This page summarizes the state laws that determine in medical liability and malpractice cases whether plaintiffs can recover damages from multiple defendants individually or as a group.  

Twenty-six jurisdictions allow for joint and several liability (13 regular, 13 modified). California has modified joint liability, seventeen jurisdictions have several liability and nine jurisdictions have modified several liability. The District of Columbia provides for joint and several liability for compensatory damages and several liability for punitive damages.

The box allows you to conduct a full text search or use the dropdown menu option to select a state.

State: Statutory Citation: Summary of Provision:
Alabama   Joint and several liability.
Alaska Alaska Stat. §09.17.080 Several liability. The court shall enter judgment against each party liable on the basis of several liability in accordance with that party's percentage of fault.
Arizona Ariz. Rev. Stat. Ann. §12-2506 Several liability. The liability of each defendant is several only and is not joint, except that a party is responsible for the fault of another person, or for payment of the proportionate share of another person, if any of the following applies: 1.) Both the party and the other person were acting in concert. 2.) The other person was acting as an agent or servant of the party. 3.) The party's liability for the fault of another person arises out of a duty created by the federal employers' liability act, 45 U.S. Code §51.
Arkansas Ark. Stat. Ann. §16-55-201 Several liability. Defendants are proportionally liable for damages awarded according to percentage of fault. To determine the amount of judgment to be entered against each defendant, the court shall multiply the total amount of damages recoverable by the plaintiff with regard to each defendant by the percentage of each defendant's fault; the amount shall be the maximum recoverable against that defendant.
California Cal. Civil Code §1431.2 Modified joint liability. Defendants are proportionally liable for noneconomic damages according to percentage of fault.
Colorado Colo. Rev. Stat. §13-21-111.5 Several liability. Defendants are proportionally liable for damages awarded according to percentage of fault, unless act proved deliberate.
Connecticut Conn. Gen. Stat. §52-572h Modified several liability. Defendants are proportionally liable according to percentage of fault for damages awarded. If, within one year of final judgment, the damages are uncollectible, then court may reallocate the liability for the uncollected portion of the judgment based upon the other joint tortfeasors' relative degrees of fault.
Delaware   Joint and several liability.
District of Columbia   Joint and several liability for compensatory damages and several liability for punitive damages. Defendants are proportionally liable according to percentage of fault for punitive damages awarded. See Remeikis v. Boss & Phelps, Inc., 419 A.2d 986 (D.C. 1980).
Florida

Fla. Stat. §768.81

 


Fla. Stat. §766.112

 

 

 


Fla. Stat. §766.207

Several liability. The court shall enter judgment against each party liable on the basis of such party's percentage of fault and not on the basis of the doctrine of joint and several liability.


The court shall enter judgment against the teaching hospital on the basis of such party's percentage of fault and not on the basis of the doctrine of joint and several liability. The court shall enter judgment against the board of trustees on the basis of the board's percentage of fault and not on the basis of the doctrine of joint and several liability.

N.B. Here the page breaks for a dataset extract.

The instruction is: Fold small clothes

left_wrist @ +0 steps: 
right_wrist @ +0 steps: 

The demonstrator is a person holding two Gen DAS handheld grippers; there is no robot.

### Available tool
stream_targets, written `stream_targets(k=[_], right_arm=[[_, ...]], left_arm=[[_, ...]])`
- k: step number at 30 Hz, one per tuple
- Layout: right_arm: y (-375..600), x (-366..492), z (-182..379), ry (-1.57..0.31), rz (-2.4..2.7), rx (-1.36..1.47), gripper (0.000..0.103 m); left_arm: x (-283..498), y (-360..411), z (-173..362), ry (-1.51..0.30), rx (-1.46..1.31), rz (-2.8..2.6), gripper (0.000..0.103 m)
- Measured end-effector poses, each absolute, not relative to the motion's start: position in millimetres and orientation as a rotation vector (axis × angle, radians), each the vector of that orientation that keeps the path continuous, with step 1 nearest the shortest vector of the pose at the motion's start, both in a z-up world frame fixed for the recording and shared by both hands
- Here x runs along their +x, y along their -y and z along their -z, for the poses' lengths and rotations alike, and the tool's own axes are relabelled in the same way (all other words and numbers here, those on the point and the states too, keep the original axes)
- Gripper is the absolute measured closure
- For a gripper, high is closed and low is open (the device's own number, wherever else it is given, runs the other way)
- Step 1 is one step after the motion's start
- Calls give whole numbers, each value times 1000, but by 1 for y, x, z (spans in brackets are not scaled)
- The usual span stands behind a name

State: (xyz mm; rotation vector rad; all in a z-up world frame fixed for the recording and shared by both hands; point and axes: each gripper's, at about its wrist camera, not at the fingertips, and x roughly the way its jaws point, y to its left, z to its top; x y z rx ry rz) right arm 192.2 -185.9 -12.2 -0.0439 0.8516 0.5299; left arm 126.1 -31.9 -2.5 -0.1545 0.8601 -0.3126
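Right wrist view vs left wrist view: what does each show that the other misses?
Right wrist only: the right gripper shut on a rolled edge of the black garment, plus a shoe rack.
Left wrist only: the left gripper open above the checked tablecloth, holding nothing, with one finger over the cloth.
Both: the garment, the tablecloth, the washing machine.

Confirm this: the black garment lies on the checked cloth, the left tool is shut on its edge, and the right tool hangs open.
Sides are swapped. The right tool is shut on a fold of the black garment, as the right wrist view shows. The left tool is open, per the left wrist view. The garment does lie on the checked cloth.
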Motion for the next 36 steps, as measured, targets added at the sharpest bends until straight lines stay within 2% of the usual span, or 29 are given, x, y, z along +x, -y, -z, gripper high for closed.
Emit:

Each defendant who submits to voluntary binding arbitration under this section to determine damages shall be jointly and severally liable for all damages assessed pursuant to this section.

Georgia

Ga. Code §51-12-31

 

 

 


Ga. Code §51-12-33

Several liability. Except as provided in §51-12-33, where an action is brought jointly against several persons, the plaintiff may recover damages for an injury caused by any of the defendants against only the defendant or defendants liable for the injury. In its verdict, the jury may specify the particular damages to be recovered of each defendant. Judgment in such a case must be entered severally.


Multiple defendants liable for apportioned damages according to percentage of fault of each person. Damages reduced by court in proportion to percentage of fault if plaintiff is found partially responsible for injury. Plaintiff not entitled to receive any damages if found 50 percent or more responsible for injury.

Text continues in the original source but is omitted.